=== PROMPT ===
The lines to extract begin at the one containing "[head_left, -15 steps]" and run to the end of the listing; set them down exactly and alone.

=== DATA BELOW ===
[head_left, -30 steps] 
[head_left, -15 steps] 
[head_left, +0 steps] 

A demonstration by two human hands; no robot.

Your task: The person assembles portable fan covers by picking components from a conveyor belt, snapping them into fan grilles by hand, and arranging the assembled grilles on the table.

=== EXPECTED ANSWER ===
[head_left, -15 steps] 
[head_left, +0 steps] 

A demonstration by two human hands; no robot.

Your task: The person assembles portable fan covers by picking components from a conveyor belt, snapping them into fan grilles by hand, and arranging the assembled grilles on the table.

There's nothing else to the answer.